It depends, if I decide to go that way, I will do it when I have a few outs to improve, otherwise I will just fold the hand.
I think you're good enough to know that question is way too vague to give a quality answer to. I'll put a couple of tips though.
1) The lower your opponents fold to 3-bet is, then the wider their range will be = the more often they will whiff the flop, so you'll be c-betting for value.
2) If you're in position, pretty much c-bet near 100%. OOP the board texture and your opponent will be key in if you give up or not. If they are aggressive, or have a lot of different stats that indicate they don't like to fold, then it's best to let it go unless you have good stack sizes to double and push your opponent off their weak range.

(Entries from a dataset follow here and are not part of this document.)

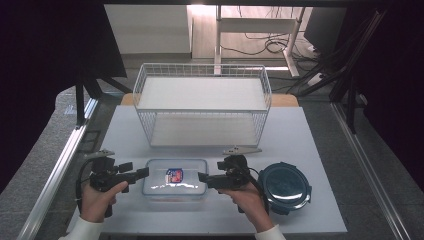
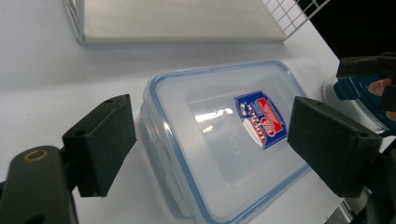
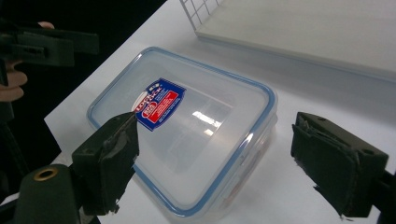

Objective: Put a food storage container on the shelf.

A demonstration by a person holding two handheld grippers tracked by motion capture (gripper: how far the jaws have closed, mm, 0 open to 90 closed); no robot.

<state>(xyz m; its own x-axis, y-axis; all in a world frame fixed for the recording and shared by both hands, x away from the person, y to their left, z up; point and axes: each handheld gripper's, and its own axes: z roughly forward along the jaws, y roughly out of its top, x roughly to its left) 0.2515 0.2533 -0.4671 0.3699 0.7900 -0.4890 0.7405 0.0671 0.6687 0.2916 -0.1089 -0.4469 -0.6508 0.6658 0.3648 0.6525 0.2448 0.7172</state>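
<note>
High view shows a white table (image 1: 320, 150) standing on a grey carpet floor (image 1: 30, 170), with black curtains (image 1: 45, 45) at both sides. At 12 o'clock on the table stands a white wire basket (image 1: 202, 105) with two flat white shelves. Behind it, beyond the table's far edge, there are the legs of a desk (image 1: 260, 30) and some black cables (image 1: 272, 47) lying on a pale floor. A metal rail (image 1: 57, 170) runs along the table's side at 9 o'clock, and another one at 3 o'clock.

Near the front edge, at about 6 o'clock, lies a clear plastic container (image 1: 175, 179) with a blue-rimmed lid and a red and blue sticker (image 1: 174, 175) on top. It rests flat on the table, just in front of the basket. At 4 o'clock from it lies a round dark blue lid (image 1: 285, 187), apart from the container.

The left gripper (image 1: 140, 172) is held at 9 o'clock of the container and points toward it. In the left gripper view its jaws stand wide apart and nothing is pinched between them; the container (image 2: 224, 140) lies beyond them on the table. The right gripper (image 1: 203, 177) is at 3 o'clock of the container, between it and the round lid. In the right gripper view its jaws are also spread, with the container's near corner (image 3: 187, 140) seen between them, and the pads do not press on it.
</note>
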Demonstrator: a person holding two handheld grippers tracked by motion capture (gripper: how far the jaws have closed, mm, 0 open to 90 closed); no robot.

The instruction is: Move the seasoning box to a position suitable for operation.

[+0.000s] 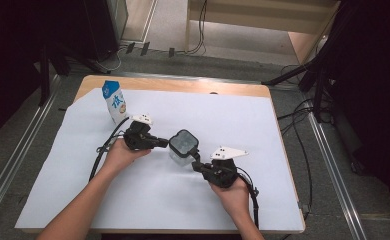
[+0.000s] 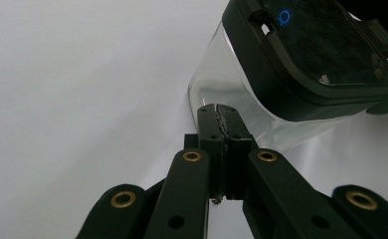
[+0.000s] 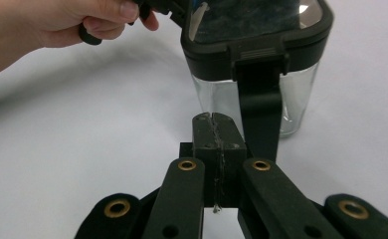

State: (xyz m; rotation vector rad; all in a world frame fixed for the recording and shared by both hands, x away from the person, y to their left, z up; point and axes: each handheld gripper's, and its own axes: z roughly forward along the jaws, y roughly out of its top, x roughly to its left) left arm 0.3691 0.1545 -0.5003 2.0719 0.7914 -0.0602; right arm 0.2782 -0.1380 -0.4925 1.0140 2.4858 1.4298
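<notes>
I am working on the clear box (image 1: 183, 146), which stands upright near the middle of the worktop (image 1: 283, 200), on the white sheet (image 1: 73, 190), between my two hands. It looks like hard see-through plastic with a dark lid (image 2: 326, 55) on top. I think it is light and looks empty, so it could slide or tip if I push it. The smooth walls look slippery, so I would not squeeze there. The lid has a dark clip flap (image 3: 259, 107) hanging down one side, and that flap or the thick lid rim looks like the best place to take hold. My left tongs (image 2: 216, 107) are shut with nothing between them, and their tips sit right at the box's clear wall; I cannot tell if they touch it. My right tongs (image 3: 213, 117) are shut too, holding nothing, just beside the flap and low down. In the high view my left hand (image 1: 118, 154) comes in from the left side and my right hand (image 1: 233, 192) from the near right, both pointing in at the box. A milk carton (image 1: 114, 101) stands well apart at the back left.
</notes>
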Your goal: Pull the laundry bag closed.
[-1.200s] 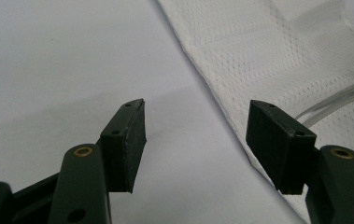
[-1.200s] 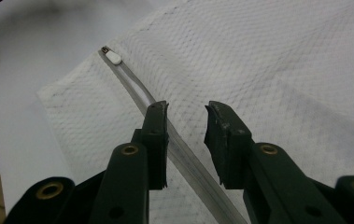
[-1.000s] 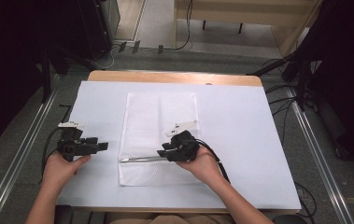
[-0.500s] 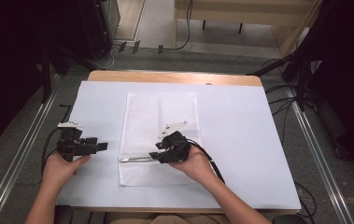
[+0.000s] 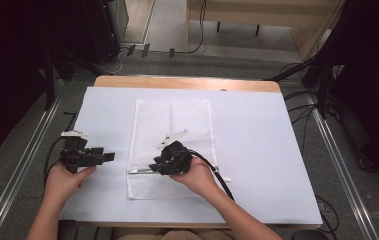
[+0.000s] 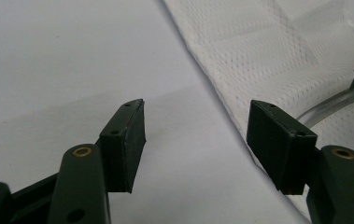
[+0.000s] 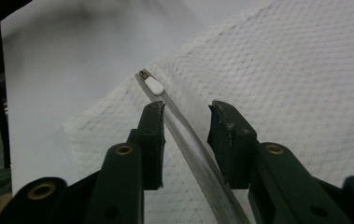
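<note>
White mesh bag (image 5: 169, 145) lies flat mid-table, zipper pull (image 7: 154, 84) near its 9 o'clock end; right gripper (image 7: 184, 121) straddles the zipper track, jaws spread, nothing pinched; left gripper (image 6: 198, 140) spread at 9 o'clock, idle—zipper work apparently pending.

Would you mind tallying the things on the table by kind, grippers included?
Grippers: 2, the left gripper and the right gripper.
White mesh bags: 1, the mesh bag, lying flat.
Zipper strips: 1, the zipper with its white slider, running across the bag.
White table covers: 1, the sheet.
Total: 5.
</note>
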Demonstrator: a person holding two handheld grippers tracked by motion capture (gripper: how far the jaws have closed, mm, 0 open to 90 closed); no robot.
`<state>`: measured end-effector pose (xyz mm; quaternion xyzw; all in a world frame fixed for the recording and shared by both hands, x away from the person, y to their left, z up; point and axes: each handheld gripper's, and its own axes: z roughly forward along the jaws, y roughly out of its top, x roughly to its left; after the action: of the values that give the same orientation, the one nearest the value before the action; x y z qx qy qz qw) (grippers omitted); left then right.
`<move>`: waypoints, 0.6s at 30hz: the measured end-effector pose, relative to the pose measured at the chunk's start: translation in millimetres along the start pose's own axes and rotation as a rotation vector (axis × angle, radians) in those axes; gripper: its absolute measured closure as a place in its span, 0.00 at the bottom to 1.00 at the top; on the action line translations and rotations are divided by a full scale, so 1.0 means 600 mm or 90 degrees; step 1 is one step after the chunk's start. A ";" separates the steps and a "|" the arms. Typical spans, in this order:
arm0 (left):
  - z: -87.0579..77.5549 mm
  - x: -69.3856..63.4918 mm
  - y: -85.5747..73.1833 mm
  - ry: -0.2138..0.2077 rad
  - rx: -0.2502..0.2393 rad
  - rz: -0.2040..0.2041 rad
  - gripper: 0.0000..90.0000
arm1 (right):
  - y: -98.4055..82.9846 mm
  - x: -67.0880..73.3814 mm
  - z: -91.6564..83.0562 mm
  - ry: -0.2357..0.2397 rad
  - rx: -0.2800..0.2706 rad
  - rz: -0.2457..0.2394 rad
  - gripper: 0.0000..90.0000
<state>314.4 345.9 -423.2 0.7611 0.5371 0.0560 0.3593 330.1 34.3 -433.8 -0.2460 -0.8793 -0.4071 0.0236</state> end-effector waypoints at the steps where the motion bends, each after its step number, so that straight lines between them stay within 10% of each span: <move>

AK is a pretty good hand to get all-in with before the flop. You are only a big dog against AA and KK, and there are only half as many of those out there as there usually are, so if your stack is short enough might as well go all-in
Very difficult hand to play post-flop, on the other hand
If you have a single opponent cbetting should be pretty standard. Like John A said, in position you cbet pretty much 100% of the time.
OOP you need to look at that board. What kinds of hands is this villain likely to be calling with. If the board is coordinated (4h7h8s) then you probably just check there. The range of hands that someone could be playing in position on you is likely to have smacked that board hard, so a cbet is likely wasted. However is the board is not coordinated (Jh6s2d) then you can cbet that out of position pretty successfully. There is a likely over card to most pocket pairs, not real draws on the board, and if he hit a pair of 6's (like an A6 hand) he still is likely to fold there due to the over cards and weak hand strength.

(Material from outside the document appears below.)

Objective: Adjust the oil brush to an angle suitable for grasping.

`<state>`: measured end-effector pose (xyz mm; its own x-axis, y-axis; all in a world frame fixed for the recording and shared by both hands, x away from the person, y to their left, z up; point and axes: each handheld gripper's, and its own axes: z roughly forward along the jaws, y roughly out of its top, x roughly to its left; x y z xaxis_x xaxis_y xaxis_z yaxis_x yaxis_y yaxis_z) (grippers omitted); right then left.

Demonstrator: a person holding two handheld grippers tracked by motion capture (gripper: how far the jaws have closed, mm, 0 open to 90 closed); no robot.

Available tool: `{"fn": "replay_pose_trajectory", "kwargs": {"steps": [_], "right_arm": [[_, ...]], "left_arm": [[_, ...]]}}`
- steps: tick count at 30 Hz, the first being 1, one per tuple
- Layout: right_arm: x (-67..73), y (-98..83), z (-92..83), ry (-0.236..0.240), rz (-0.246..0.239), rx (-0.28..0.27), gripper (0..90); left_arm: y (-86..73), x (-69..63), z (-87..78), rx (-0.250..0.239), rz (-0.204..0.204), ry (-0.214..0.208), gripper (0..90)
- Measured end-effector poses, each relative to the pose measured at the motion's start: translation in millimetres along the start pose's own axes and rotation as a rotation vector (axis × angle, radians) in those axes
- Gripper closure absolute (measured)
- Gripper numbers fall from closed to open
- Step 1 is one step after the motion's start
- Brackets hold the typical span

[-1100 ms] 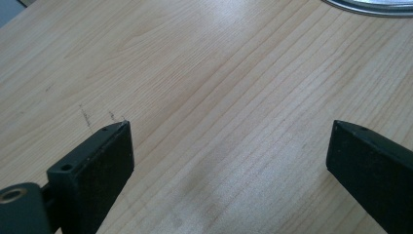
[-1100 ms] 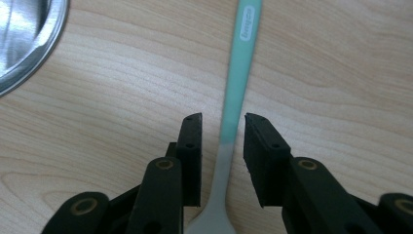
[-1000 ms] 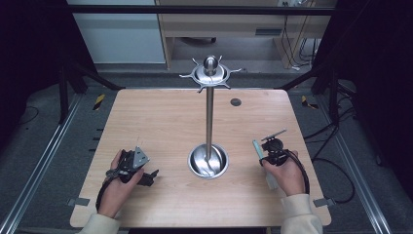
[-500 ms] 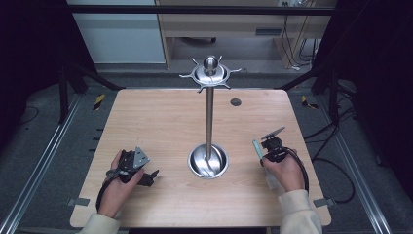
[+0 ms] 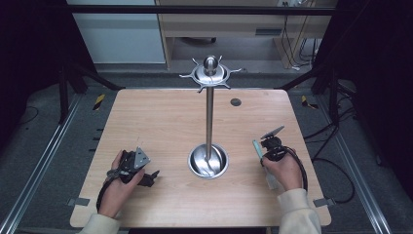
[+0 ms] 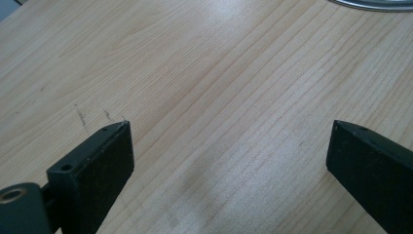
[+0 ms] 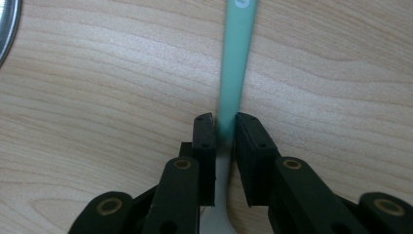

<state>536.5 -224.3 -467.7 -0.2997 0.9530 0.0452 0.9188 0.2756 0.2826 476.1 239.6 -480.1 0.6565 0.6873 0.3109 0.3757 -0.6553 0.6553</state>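
A metal stand [image 5: 209,117] rises from a round dish-shaped base [image 5: 197,163] at the table's middle, with a ring of hooks [image 5: 210,74] at its top. My right gripper [image 5: 271,145] [image 7: 225,117] rests low on the table to the right of the base. It is shut on a utensil with a pale green handle [image 5: 256,147] [image 7: 236,58] that points away from me; a whitish part of it shows below the jaws. My left gripper [image 5: 152,177] [image 6: 231,126] lies left of the base, open, with only bare wood between its fingers.
The wooden table [image 5: 160,117] has a small dark round hole [image 5: 235,102] at the back right. The stand's base rim shows in the left gripper view [image 6: 375,4] and the right gripper view [image 7: 7,29]. A desk and cables stand beyond the far edge.
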Motion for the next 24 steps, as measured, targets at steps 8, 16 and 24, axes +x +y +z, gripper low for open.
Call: {"fn": "replay_pose_trajectory", "kwargs": {"steps": [8,16,24], "right_arm": [[-0.4,0.4,0.2,0.001,0.021,-0.001,81.0],[1.3,-0.3,0.0,-0.011,0.05,-0.005,82.2],[-0.8,-1.5,-2.2,0.011,0.056,-0.026,82.6]], "left_arm": [[0.3,-0.5,0.2,-0.002,0.0,0.0,3.1],[0.6,-1.0,0.4,0.001,0.001,-0.001,3.1],[0.2,-0.4,0.4,-0.002,-0.001,-0.002,3.1]]}}
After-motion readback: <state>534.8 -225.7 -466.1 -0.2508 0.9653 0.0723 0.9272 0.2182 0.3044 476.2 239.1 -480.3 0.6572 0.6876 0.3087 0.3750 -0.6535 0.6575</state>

However, all that said - if you are looking for a simple answer, its probably fine to cbet a missed flop with AK almost all the time. You can do better than that, but as a general rule its probably fine.
It looks like from your original post, it's just you and one other player, so then I might do another 3bet just to continue to present strength, especially if I am the first to act.
And it's easier how fast ppl bet/take their time some ppl have timing tells as well..
I think time tells are impossible to use.
You know that they are taking time to make their action, but you don't know why.
Are they playing at 6 tables and were distracted for a moment?
Did their kid come up and ask them a question?
Did they spill their drink and are desperately trying to sop it up?
Are they trying to decide what action to take?
The reason it is not a "tell" is that you cannot tie the action to the reasoning behind the action.
I know for me I am often late to act on tables because I am cycling through them and get to one action with a few seconds left due to working through a lot of stuff.
I wouldn't worry to much about timing tells.
I wouldn't go quite that far. Timing tells aren't tremendously helpful, but they're also no completely useless.I think time tells are impossible to use.